If data checksums are enabled in the database cluster, pg_probackup3 uses this information to check correctness of data files during backup. While reading each page, pg_probackup3 checks whether the calculated checksum coincides with the checksum stored in the page header. This guarantees that the Postgres Pro instance and the backup itself have no corrupt pages. Note that pg_probackup3 reads database files directly from the filesystem, so under heavy write load during backup it can show false-positive checksum mismatches because of partial writes. If a page checksum mismatch occurs, the page is re-read and checksum comparison is repeated.

A page is considered corrupt if checksum comparison has failed more than 300 times. In this case, the backup is aborted.

Even if data checksums are not enabled, pg_probackup3 always performs sanity checks for page headers.

Validating a Backup

pg_probackup3 calculates checksums for each file in a backup during the backup process. The process of checking checksums of backup data files is called the backup validation. By default, validation is run immediately after the backup is taken and right before the restore, to detect possible backup corruption.

Note

The backup validation includes checking checksums for CFS files.

If you would like to skip backup validation, you can specify the --no-validate flag when running backup and restore commands.

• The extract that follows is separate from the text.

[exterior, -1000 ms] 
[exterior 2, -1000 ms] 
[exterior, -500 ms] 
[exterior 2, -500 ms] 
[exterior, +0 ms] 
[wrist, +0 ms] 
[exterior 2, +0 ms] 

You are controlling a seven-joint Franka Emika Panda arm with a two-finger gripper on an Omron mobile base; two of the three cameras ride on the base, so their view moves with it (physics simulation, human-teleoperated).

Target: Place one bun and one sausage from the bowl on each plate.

For example, to check that you can restore the database cluster from a backup copy up to transaction ID 4242, run this command:

pg_probackup3 validate -B backup_dir --instance=instance_name --recovery-target-xid=4242

If validation completes successfully, pg_probackup3 displays the corresponding message. If validation fails, you will receive an error message with the exact time, transaction ID, and LSN up to which the recovery is possible.

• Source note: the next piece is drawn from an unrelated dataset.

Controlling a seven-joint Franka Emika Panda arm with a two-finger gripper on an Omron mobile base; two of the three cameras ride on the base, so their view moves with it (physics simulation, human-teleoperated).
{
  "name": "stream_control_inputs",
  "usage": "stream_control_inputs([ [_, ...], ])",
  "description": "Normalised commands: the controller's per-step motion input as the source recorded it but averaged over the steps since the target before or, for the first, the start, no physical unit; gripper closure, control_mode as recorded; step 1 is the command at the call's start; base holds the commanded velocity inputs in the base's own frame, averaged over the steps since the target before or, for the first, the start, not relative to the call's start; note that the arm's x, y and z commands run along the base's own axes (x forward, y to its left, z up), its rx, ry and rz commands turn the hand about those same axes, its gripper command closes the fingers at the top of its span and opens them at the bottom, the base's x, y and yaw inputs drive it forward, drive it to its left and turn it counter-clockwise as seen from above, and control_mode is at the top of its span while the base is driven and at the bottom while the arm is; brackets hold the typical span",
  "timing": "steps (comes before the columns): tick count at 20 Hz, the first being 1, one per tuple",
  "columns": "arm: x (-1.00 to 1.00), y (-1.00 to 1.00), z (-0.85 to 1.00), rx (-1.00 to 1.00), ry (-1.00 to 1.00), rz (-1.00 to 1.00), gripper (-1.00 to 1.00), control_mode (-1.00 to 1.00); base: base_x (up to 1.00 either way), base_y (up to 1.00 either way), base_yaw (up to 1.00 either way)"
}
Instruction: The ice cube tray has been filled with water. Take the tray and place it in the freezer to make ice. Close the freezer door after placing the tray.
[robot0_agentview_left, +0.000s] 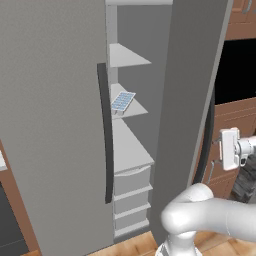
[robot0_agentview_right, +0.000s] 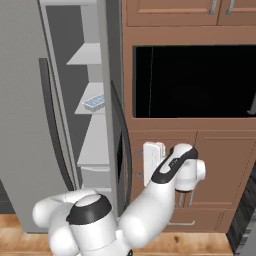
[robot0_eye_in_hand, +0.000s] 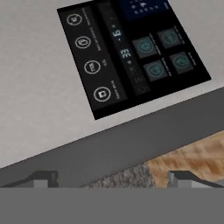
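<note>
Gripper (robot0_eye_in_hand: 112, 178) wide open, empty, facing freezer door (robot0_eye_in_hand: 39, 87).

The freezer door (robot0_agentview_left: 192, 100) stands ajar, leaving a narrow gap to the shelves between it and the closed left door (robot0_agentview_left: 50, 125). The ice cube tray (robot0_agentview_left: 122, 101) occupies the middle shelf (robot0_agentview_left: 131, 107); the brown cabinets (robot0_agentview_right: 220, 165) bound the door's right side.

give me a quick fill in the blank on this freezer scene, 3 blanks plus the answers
1. The ice cube tray lies on a ____ inside the freezer.
2. The freezer door stands ____.
3. The gripper has its jaws ____, holding nothing.

Missing words: shelf; open; open
</note>
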Motion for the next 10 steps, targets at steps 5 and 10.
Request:
stream_control_inputs([
  [5, 0.15, 0.0, -0.06, 0.0, 0.0, 0.0, -1.0, -1.0, 0.0, 0.0, 0.0],
  [10, 0.26, 0.0, -0.14, 0.0, 0.0, 0.0, -1.0, -1.0, 0.0, 0.0, 0.0],
])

If you specify backup_id via -i/--backup-id option, then only the backup copy with specified backup ID will be validated. If backup_id is specified with recovery target options, the validate command will check whether it is possible to restore the specified backup to the specified recovery target.

For example, to check that you can restore the database cluster from a backup copy with the SBOL6P backup ID up to the specified timestamp, run this command:

pg_probackup3 validate -B backup_dir --instance=instance_name -i SBOL6P --recovery-target-time="2024-04-10 18:18:26+03"

If you specify the backup_id of an incremental backup, all its parents starting from FULL backup will be validated.

If you omit all the parameters, all backups are validated.